メイン機能であるSTABILITY TEST(安定性テスト)を行う前に、テスト時間を設定出来ます。標準で1時間となっていますが、右側で分単位の指定も可能です。

安定性のテスト項目
OCCTは各パーツごとに負荷を掛けて安定性をテストする事が出来ますが、各項目のテストの対象パーツと意味について下に纏めます。
- CPU + RAM
- CPUとメインメモリの両方に高負荷を掛けたテストを行います。CPUとメモリ間のデータ転送を行う実使用に最も近いテストとなっています。
- CPU
- CPUの安定性をテストします。ほぼ100%に近い負荷が掛かりますが、冷却が足りているかといった確認やオーバークロック耐性の確認にも使われるようです。
- LINPACK
- CPUにとって最も重い計算負荷を掛けるテスト。エラーが出てもハードウェアの故障や不具合では無く、オーバークロックなどが原因となっている事が多いようです。
- MEMORY
- メモリ単体に負荷を掛けるテスト。エラーが出る場合はXMP設定や無理なオーバークロックの問題、メモリに不良がある可能性が疑われます。
- 3D ADAPTIVE
- GPUコアに負荷を掛けるテスト。負荷の高い3Dゲームや3D関連のソフトに近い動作テストが行われ、エラーが出る場合は電圧不足やドライバの問題が疑われます。
- VRAM
- VRAM(GPUメモリ)のメモリエラーチェック、VRAMの読み書き、アドレスやデータ整合性のチェックが行われます。
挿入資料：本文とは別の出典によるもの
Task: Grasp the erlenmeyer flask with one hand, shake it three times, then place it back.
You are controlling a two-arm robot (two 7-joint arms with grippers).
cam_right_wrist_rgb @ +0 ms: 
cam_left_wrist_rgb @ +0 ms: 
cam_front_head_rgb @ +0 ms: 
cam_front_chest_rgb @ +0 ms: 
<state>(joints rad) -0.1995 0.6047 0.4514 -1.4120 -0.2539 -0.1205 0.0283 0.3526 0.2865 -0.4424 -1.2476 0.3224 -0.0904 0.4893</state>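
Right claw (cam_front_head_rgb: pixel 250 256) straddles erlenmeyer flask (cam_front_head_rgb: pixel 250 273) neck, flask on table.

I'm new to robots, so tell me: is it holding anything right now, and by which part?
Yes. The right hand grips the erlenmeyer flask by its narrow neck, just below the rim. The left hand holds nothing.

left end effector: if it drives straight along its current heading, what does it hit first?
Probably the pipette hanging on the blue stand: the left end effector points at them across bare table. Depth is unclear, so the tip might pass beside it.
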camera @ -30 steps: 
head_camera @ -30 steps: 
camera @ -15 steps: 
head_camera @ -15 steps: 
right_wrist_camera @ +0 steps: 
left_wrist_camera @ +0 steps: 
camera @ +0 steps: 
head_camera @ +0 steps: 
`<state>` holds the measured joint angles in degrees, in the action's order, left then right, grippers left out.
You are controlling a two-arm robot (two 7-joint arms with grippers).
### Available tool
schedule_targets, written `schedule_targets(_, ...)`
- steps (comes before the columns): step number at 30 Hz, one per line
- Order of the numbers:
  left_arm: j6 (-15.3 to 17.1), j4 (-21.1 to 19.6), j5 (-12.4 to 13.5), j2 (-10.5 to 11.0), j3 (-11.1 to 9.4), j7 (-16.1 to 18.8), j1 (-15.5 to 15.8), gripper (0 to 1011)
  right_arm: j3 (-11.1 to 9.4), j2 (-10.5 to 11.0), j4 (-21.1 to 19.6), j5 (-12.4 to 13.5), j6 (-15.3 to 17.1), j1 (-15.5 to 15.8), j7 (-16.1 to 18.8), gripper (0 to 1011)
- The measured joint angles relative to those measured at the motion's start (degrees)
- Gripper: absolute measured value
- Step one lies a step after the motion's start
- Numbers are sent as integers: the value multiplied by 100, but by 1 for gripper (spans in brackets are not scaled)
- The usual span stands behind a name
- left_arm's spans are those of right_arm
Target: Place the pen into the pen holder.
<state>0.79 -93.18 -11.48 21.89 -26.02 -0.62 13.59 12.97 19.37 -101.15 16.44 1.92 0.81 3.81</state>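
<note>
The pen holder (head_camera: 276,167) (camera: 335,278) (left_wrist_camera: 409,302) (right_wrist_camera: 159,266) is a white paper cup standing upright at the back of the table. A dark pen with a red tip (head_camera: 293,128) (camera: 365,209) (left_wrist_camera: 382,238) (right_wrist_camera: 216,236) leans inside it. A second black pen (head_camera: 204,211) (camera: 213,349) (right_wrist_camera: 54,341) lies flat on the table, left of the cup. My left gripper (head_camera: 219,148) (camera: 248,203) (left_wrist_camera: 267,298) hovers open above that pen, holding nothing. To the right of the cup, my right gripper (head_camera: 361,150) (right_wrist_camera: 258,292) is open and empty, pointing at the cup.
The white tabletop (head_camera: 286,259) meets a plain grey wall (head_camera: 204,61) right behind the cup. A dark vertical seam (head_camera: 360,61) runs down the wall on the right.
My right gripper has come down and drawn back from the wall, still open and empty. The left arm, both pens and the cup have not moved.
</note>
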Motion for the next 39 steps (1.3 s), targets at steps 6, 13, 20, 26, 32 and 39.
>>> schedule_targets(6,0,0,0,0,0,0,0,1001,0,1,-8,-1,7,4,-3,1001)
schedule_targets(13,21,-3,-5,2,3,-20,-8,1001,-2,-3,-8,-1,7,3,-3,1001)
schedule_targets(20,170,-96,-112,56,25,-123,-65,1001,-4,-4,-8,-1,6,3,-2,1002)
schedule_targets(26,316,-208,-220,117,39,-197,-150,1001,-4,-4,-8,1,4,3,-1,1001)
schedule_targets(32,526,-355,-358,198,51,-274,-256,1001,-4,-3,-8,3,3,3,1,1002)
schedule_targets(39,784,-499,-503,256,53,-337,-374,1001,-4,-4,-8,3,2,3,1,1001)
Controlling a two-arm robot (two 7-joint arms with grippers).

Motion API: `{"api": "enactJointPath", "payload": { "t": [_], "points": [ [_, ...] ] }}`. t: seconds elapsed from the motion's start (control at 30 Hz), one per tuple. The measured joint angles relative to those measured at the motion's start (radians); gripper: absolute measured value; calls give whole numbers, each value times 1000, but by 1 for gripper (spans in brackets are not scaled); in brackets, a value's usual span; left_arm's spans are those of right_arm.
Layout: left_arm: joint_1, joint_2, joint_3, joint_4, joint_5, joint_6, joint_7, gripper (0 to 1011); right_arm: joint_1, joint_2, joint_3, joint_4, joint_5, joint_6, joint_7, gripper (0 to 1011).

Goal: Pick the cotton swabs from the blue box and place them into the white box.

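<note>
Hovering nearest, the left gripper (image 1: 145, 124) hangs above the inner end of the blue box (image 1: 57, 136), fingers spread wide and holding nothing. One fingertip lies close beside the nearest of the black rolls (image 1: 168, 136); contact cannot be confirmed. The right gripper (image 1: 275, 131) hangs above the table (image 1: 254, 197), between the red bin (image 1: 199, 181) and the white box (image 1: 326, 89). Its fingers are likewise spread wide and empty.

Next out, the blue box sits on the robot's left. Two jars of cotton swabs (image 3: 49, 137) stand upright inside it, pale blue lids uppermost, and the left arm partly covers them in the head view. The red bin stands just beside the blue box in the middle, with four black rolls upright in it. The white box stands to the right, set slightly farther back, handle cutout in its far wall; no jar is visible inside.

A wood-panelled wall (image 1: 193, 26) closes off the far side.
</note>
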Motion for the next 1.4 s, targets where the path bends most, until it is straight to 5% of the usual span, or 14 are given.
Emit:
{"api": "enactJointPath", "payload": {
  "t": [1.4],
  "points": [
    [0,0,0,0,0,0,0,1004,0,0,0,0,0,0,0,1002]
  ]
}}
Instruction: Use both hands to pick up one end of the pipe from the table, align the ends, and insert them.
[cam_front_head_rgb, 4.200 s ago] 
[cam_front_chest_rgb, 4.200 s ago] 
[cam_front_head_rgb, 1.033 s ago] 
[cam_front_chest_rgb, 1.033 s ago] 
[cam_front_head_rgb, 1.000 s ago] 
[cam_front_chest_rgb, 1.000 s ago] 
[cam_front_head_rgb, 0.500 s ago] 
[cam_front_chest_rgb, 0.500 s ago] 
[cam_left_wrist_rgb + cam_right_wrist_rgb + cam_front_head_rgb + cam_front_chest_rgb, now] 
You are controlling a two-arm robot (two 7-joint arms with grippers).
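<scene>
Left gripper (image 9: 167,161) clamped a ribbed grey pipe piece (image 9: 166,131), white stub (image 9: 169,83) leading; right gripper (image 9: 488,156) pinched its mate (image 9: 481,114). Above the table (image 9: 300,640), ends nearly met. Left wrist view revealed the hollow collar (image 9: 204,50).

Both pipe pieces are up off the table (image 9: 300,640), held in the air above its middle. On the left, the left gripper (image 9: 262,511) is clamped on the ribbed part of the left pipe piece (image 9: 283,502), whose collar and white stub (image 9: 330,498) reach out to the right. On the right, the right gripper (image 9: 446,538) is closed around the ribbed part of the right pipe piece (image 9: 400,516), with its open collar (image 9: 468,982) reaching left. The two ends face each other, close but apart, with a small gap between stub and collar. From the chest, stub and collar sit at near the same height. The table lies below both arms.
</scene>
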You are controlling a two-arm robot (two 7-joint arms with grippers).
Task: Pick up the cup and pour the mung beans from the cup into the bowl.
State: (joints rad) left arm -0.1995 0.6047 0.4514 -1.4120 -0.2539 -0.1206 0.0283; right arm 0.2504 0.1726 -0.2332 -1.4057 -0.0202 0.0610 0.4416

エラーが出る場合は冷却不足や不良が疑われます。
- STORAGE
- 接続しているSSDやHDDの読み書きの整合性、I/Oエラーをチェックします。連続でランダムアクセスが行われ、ストレージの信頼性をテストします。
- POWER
- CPUとGPUに同時に高負荷を掛けて電源の安定性をテストします。電源の電圧降下や瞬間負荷耐性をテストする事が出来ます。
- MONITORING ONLY
- OCCT自体は何も行わずシステムモニター画面を表示します。テスト開始と同時に指定したスクリプトを実行して温度や電圧、クロックの変化を確認出来ます。
- COMBINED
- CPU、GPU、メモリ、電源を全て同時にテストします。
目的のテスト項目を選択後、「START」で実行しますが無料版の場合は直ぐに実行されません。OCCTのサブスクリプションの広告が10秒間表示され、終了後に再び下部にある「START」をクリックして実際にテストが開始します。

テスト中、途中で終了したくなった場合は下部にある「STOP」で終了し、「Go Back」でメイン画面に戻ります。
OCCT 備考
冒頭の方でも書きましたが、パーツに高負荷を掛ければ寿命を縮める要因になるので、頻繁に行うのはお勧めしませんが、購入したばかりのパーツで返品保証がある場合は長時間テストしてみて初期不良が無いか確認しておくのがお勧め。中古で購入したパーツも返品が可能な物ならOCCTでテストしておくと良さそうですが、元々寿命の近い物の場合はテストがきっかけで壊れるかもしれません。
因みにエラーが出た場合でも対象のパーツの不良や不具合とは断定出来ません。特にLINPACKやCOMBINEDのテストではエラーが出ても実用上は問題が無い事が多いようです。